Mummy lay in the next room, unable to get out of bed, and Daddy, a volunteer in the Home Guard when he stayed home from London, was on patrol that evening. Hearing the screaming as he came into the house, he raced upstairs. What a thing to do to a father: wife sick (multiple sclerosis), war raging through Europe, bombing in London, and on top of it all, a little daughter having nightmares and screaming her lungs out.
A housekeeper came to help, but Brenda saw her as usurping Mummy’s role. Eventually Brenda was allowed very short visits in the big bedroom, but could not be noisy or upset her mother. The housekeeper could not take Brenda to school and cope with Mummy alone. It was decided Brenda could not continue to stay at home during the week. She would have to share the governess of friends who needed at least eight pupils to prevent Miss Jones from being called up for national service. The friends lived only in the next village, but even that proved too far away for Brenda to attend daily. She weekly boarded with the family and their young daughter, and just come home on weekends.
This was a period which Brenda would remember with great affection. Jean and Brenda both needed a really tough early education so they could get into their respective schools the following year. Miss Jones had already proven herself with Jean’s brothers who had passed the entrance exams to their boarding school with no problems. Brenda and Jean spent an idyllic year roaming the garden, fields, farmyard and haylofts close to the main house – and learning to ride. There were few rules after school and even the homework excited their inquisitive young minds. Miss Jones never needed a rolling pin to enforce compliance in this environment. She encouraged inquisitiveness. Despite the war, the sun shone and the children were allowed to be children.
They had a rigorous schooling schedule. Brenda and Jean followed the routine of a fellow student who was being prepared for his all-important entrance exam for one of the country’s top boys’ prep schools. They would not allow him to fail. At 8 years old the course of his life would largely be decided. So Jean and Brenda had to pace him, like the pacer in the training of a race horse, in his efforts to pass the entrance exam.

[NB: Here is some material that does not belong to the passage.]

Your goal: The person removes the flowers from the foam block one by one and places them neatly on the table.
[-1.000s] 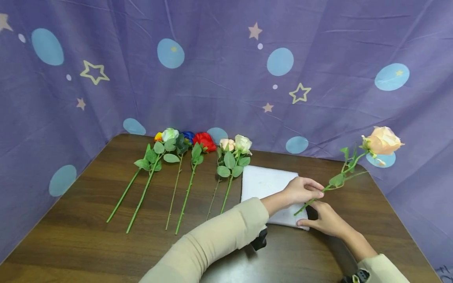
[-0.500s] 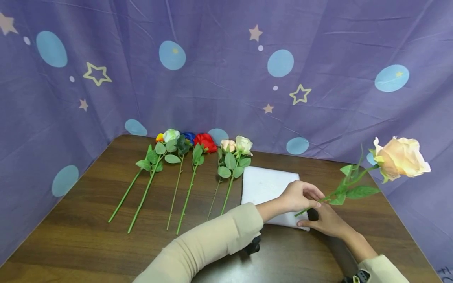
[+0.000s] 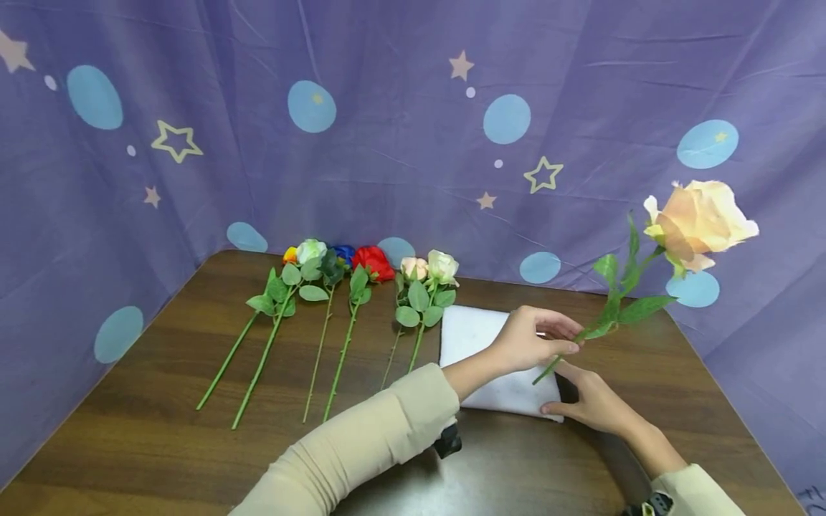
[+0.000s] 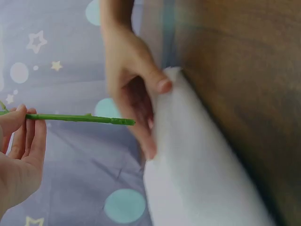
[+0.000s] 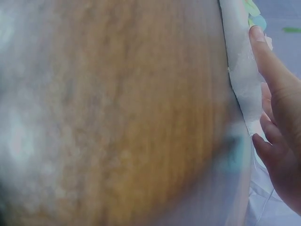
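A peach rose (image 3: 700, 222) on a green stem leans up to the right in the head view. My left hand (image 3: 532, 340) pinches its stem (image 4: 77, 117) between thumb and fingers, near the lower end. That bare end points down over the right part of a flat white foam-like pad (image 3: 474, 333). At the pad's right end, my right hand (image 3: 600, 401) rests with thumb and fingers spread along the edge. The left wrist view shows the right hand's thumb (image 4: 162, 85) on one corner and a gap under the palm. Part of the right hand's fingers is hidden.
Several artificial roses lie left of the pad, among them a red rose (image 3: 371, 263), a cream rose (image 3: 442, 266) and a pale green rose (image 3: 311, 250). The brown wooden table (image 3: 161, 430) backs onto a purple curtain (image 3: 387, 158) with stars and blue ovals.
The rose head first dips and swings right, then rises up and left, its stem turning steeper. My left hand has shifted slightly left and up. The right hand stays at the pad's edge.
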A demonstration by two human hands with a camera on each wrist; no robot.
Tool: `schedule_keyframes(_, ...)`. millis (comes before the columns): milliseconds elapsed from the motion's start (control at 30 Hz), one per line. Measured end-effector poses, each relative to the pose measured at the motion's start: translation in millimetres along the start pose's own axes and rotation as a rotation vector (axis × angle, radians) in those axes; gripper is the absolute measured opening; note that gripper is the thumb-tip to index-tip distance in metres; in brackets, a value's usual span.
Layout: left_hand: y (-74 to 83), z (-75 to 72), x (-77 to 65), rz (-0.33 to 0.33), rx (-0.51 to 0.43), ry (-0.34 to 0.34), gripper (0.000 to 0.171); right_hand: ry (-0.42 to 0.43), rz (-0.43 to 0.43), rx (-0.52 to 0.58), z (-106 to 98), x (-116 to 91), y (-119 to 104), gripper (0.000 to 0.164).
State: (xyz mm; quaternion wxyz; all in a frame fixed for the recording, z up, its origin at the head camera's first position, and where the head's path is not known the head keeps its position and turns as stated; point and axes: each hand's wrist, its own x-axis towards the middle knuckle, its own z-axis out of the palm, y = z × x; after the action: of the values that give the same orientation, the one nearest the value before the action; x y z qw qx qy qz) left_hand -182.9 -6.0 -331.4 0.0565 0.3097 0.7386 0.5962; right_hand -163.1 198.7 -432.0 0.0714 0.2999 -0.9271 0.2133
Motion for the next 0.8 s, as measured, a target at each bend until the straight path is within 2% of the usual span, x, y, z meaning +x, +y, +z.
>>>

This exceptional training allowed both Jean and Brenda easily to pass the entrance exams to their respective schools. Brenda’s would be her home-from-home for 9 months a year for the next ten years. The school didn’t take girls under 10 years old. Brenda had her 9th birthday just before school started, but her academic level allowed her to pass with such high marks that the school accepted her. It placed a very high emphasis on academics. She was the baby of the school for a year, and her peers never forgave her for it.